Fampridine Boosts Mobility in Multiple Sclerosis
Randomized phase III trial shows investigational drug significantly improves walking ability
FRIDAY, Feb. 27 (HealthDay News) -- Fampridine, an investigational potassium-channel blocker, improves walking ability and reduces ambulatory disability in patients with multiple sclerosis, according to research published in the Feb. 28 issue of The Lancet.
Andrew D. Goodman, M.D., of the University of Rochester in New York, and colleagues conducted a multicenter, double-blind, phase III trial in which 301 patients with multiple sclerosis were randomized to receive either fampridine or placebo. Response was defined with a timed 25-foot walk, which was validated using the multiple sclerosis walking scale.
The response in the timed walk trial was significantly higher among patients in the fampridine group than those in the placebo group (35 percent versus 8 percent).
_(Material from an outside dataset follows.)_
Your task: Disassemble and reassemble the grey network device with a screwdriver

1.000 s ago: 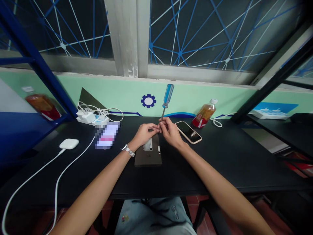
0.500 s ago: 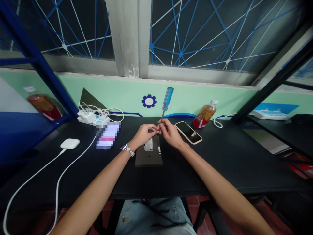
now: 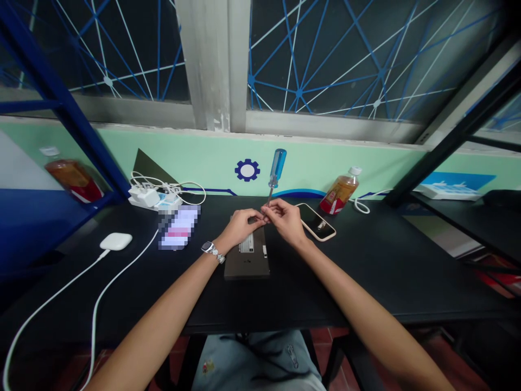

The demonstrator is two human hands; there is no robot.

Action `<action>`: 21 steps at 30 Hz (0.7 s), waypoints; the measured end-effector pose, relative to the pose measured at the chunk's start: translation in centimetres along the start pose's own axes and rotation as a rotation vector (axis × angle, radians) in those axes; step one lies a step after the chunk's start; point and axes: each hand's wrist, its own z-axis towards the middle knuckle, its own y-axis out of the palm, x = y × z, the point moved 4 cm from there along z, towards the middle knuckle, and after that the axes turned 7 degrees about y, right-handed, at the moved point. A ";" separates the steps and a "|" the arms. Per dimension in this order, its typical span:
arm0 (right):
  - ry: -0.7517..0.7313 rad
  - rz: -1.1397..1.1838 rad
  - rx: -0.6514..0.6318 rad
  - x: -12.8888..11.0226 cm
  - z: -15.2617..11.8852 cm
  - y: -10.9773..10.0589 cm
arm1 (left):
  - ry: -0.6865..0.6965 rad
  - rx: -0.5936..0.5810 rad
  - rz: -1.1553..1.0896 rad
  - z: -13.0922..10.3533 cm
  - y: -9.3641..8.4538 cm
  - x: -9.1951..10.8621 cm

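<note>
A screwdriver [image 3: 277,167] with a clear blue handle stands nearly upright, handle up and leaning slightly right. My right hand [image 3: 286,221] pinches its metal shaft low down. Close against those fingertips, my left hand [image 3: 243,227] has thumb and fingers pressed together; what they grip, perhaps the shaft's lower end, is too small to make out. Beneath both hands lies a flat grey-brown box-like device [image 3: 247,266] with a white label, on the black desk. The screwdriver's tip is hidden by the fingers. A watch [image 3: 207,247] and bracelet circle my left wrist.
Right of my hands lie a phone [image 3: 317,221] and a drink bottle [image 3: 340,191]. On the left are a pixelated phone-like screen [image 3: 181,227], a white earbud case [image 3: 116,241] on a cable, and a power strip [image 3: 154,200] with plugs. Shelf frames flank the desk.
The screwdriver handle has shifted slightly down and left, and my right-hand fingers have changed their pose a little on the shaft. The device stays put.
</note>
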 end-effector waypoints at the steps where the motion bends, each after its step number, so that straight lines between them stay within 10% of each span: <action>1: 0.003 0.003 -0.012 0.1 0.0 0.0 | -0.002 -0.003 -0.014 0.0 0.0 0.0; 14: -0.059 -0.209 -0.004 -0.8 -0.2 -0.2 | -0.030 -0.010 -0.087 0.1 0.0 -0.1; 21: 0.056 0.034 0.063 0.4 0.0 -0.1 | -0.031 0.038 -0.071 0.1 0.1 0.4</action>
Further, fampridine-treated patients who responded in the timed walk exhibited greater improvement in walking speed than those in the placebo group who responded in the walk (25.2 percent versus 4.7 percent); this response was maintained over the 14-week treatment period. Five percent of patients in the fampridine arm withdrew from the study because of adverse events.
"These results with fampridine in multiple sclerosis are intriguing, both because they show improvement in ambulation and because the patient's perspective on walking is used to validate the primary outcome," the authors of an accompanying comment write. "Better understanding of the treatment profile, in terms of the full functional treatment effect and identification of those most likely to respond, is needed to allow for effective implementation in treatment regimens for multiple sclerosis."
This study was funded by Acorda Therapeutics, the manufacturer of fampridine. Several of the study authors report financial relationships or employment with Acorda Therapeutics.